__Your objective__:
Report back every line from the entries below in which the word "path" occurs.

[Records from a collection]
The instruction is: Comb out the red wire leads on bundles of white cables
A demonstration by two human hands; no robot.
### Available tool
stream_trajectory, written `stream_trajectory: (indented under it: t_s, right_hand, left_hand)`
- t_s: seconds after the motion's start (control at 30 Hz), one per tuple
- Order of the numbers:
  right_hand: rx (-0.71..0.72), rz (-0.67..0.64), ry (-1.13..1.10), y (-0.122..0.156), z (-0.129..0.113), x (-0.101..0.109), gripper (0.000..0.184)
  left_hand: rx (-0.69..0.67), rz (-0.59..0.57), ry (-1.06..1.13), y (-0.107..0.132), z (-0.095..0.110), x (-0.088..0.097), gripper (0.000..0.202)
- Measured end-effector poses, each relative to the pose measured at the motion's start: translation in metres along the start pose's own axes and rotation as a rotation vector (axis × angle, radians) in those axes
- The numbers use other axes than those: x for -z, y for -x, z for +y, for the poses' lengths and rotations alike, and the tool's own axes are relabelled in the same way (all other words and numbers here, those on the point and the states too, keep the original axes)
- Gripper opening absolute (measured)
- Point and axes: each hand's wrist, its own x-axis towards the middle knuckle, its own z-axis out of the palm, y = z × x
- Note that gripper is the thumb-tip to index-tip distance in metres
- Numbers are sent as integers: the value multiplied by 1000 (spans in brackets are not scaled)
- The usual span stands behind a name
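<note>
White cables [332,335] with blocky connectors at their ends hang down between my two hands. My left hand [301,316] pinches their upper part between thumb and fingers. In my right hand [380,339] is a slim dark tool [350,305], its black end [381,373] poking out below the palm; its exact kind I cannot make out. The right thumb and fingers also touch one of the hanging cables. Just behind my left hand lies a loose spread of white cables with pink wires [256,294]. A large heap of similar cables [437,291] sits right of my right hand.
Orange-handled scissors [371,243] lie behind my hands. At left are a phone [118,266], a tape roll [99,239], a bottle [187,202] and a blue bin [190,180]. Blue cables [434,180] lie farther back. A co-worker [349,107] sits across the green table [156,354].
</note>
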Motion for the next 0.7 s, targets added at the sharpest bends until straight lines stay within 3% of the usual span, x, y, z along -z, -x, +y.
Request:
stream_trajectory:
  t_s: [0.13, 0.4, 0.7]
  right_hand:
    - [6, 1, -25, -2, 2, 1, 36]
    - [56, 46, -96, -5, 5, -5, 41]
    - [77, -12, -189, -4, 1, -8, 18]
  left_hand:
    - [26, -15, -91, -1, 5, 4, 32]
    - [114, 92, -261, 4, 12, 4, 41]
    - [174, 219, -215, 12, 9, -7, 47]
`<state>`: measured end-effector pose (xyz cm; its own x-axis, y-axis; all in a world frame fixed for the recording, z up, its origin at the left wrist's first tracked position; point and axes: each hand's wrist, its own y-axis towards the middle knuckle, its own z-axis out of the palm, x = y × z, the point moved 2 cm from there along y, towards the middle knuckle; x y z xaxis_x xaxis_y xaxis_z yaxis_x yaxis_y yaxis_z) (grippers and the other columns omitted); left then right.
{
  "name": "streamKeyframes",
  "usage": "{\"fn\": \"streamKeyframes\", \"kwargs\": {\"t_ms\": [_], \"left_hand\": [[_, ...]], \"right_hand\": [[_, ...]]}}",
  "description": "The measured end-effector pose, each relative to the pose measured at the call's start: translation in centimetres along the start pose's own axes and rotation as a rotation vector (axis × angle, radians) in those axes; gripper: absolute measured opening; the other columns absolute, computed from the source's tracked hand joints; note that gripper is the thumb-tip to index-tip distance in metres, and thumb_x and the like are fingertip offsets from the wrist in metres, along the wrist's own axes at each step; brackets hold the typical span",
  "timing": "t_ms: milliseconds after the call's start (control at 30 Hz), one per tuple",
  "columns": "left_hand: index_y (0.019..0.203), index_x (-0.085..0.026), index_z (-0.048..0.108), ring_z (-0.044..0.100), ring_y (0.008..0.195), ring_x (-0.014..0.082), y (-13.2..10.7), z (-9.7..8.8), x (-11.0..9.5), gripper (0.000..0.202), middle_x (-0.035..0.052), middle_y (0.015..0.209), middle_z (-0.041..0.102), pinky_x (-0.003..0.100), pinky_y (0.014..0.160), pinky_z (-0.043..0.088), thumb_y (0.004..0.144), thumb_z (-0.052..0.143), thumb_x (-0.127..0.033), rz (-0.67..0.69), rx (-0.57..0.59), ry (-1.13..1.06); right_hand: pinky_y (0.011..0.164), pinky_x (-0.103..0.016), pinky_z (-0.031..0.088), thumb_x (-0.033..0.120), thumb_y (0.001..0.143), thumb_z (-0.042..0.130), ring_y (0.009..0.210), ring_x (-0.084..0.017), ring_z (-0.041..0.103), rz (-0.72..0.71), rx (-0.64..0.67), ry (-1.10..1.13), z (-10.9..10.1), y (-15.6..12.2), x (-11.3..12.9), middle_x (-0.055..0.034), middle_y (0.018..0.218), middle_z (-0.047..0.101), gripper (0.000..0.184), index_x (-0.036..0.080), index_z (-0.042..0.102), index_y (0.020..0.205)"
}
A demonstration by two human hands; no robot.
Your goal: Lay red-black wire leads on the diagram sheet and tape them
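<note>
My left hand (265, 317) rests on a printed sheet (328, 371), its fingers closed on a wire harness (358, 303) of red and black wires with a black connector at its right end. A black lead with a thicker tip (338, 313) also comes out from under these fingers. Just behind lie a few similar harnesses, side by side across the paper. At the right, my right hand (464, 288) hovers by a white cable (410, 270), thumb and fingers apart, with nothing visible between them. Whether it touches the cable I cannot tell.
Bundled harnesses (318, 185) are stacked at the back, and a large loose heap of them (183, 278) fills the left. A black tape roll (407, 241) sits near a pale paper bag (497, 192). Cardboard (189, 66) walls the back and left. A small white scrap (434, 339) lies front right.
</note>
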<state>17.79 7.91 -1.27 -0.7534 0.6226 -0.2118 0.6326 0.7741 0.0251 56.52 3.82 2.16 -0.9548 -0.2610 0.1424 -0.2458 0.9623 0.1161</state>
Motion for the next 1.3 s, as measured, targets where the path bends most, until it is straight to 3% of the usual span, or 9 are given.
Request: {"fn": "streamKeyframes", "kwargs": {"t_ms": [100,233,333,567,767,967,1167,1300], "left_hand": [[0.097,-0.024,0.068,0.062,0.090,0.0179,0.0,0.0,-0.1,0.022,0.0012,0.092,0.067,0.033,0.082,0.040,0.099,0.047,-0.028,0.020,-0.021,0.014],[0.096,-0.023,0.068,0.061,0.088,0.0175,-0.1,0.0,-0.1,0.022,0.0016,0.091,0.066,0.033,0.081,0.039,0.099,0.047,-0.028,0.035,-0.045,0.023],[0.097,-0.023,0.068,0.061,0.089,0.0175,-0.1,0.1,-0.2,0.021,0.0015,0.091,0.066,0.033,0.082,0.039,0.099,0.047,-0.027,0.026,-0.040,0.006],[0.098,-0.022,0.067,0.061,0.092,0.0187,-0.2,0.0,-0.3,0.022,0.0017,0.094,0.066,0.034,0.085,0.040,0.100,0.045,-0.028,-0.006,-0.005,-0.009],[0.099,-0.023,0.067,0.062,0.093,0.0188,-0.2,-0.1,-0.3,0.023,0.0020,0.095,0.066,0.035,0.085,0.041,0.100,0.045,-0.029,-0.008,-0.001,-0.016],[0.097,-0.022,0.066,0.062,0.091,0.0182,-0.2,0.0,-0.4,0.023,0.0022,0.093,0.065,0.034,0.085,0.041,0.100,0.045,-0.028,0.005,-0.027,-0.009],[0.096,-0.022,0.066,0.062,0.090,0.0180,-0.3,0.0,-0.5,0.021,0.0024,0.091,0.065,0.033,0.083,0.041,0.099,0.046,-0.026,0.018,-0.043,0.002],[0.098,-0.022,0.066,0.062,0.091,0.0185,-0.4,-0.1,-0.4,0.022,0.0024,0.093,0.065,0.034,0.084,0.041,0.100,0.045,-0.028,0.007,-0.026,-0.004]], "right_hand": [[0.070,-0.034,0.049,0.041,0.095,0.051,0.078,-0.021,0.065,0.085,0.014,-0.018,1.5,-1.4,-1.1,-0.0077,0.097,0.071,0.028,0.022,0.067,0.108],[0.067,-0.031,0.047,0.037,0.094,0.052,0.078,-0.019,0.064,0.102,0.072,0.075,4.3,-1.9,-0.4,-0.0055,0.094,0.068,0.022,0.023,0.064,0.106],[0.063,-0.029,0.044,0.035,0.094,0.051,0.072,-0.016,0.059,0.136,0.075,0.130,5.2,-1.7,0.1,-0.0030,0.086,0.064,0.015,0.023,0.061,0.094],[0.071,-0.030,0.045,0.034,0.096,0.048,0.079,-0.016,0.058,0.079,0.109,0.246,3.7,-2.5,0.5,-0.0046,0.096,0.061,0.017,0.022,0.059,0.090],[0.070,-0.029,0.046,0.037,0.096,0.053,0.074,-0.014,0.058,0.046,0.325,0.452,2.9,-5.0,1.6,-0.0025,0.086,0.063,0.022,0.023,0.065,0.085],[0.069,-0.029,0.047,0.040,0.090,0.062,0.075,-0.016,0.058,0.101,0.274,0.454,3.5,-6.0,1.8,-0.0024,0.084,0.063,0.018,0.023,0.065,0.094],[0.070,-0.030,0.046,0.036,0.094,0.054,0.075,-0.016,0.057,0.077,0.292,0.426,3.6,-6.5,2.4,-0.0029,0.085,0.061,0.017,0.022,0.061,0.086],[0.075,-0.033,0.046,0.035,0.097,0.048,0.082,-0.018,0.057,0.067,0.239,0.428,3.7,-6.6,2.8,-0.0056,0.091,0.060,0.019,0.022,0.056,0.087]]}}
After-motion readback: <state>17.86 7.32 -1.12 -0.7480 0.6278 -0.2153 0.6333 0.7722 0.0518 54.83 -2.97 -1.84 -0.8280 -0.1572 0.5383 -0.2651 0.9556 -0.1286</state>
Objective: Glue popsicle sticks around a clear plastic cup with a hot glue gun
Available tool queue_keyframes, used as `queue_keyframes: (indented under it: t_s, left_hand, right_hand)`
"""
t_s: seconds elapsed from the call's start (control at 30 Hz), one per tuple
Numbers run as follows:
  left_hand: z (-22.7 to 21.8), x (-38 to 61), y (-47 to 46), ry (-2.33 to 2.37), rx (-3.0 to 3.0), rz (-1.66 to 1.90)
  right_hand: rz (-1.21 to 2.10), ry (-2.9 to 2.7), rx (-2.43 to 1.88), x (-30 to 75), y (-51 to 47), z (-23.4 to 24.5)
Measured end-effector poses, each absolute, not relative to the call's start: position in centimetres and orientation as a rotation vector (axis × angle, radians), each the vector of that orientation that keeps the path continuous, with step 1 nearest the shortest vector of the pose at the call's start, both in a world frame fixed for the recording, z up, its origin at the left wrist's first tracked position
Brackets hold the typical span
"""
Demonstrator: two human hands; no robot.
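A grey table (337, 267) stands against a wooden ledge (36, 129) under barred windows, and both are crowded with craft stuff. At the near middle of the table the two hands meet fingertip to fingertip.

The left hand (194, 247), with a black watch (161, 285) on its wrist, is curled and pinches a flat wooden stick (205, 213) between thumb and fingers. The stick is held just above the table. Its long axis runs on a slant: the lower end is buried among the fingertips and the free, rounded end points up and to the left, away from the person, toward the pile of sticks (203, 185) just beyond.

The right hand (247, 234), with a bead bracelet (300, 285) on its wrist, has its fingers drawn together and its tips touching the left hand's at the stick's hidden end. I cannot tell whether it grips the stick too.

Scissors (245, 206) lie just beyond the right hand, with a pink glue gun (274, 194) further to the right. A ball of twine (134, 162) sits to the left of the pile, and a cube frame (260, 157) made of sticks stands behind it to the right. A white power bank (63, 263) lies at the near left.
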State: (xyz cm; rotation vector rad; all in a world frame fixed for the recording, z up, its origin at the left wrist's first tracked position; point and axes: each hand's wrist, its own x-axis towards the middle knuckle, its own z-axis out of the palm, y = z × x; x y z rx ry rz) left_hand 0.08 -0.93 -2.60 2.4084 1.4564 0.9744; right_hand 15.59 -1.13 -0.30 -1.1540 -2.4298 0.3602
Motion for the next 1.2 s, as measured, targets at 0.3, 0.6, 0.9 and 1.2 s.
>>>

__Reply to the exercise__:
Motion for the next 1.3 s, as measured, targets where the path bends most, until it is straight to 3% of the usual span, or 9 are given.
Measured end-effector poses, each absolute, not relative to the call's start: position in centimetres and orientation as a rotation vector (axis × angle, radians), each the vector of that orientation that keeps the path continuous, with step 1 nearest the shortest vector of the pose at the call's start, both in a world frame fixed for the recording, z up, its origin at the left wrist's first tracked position

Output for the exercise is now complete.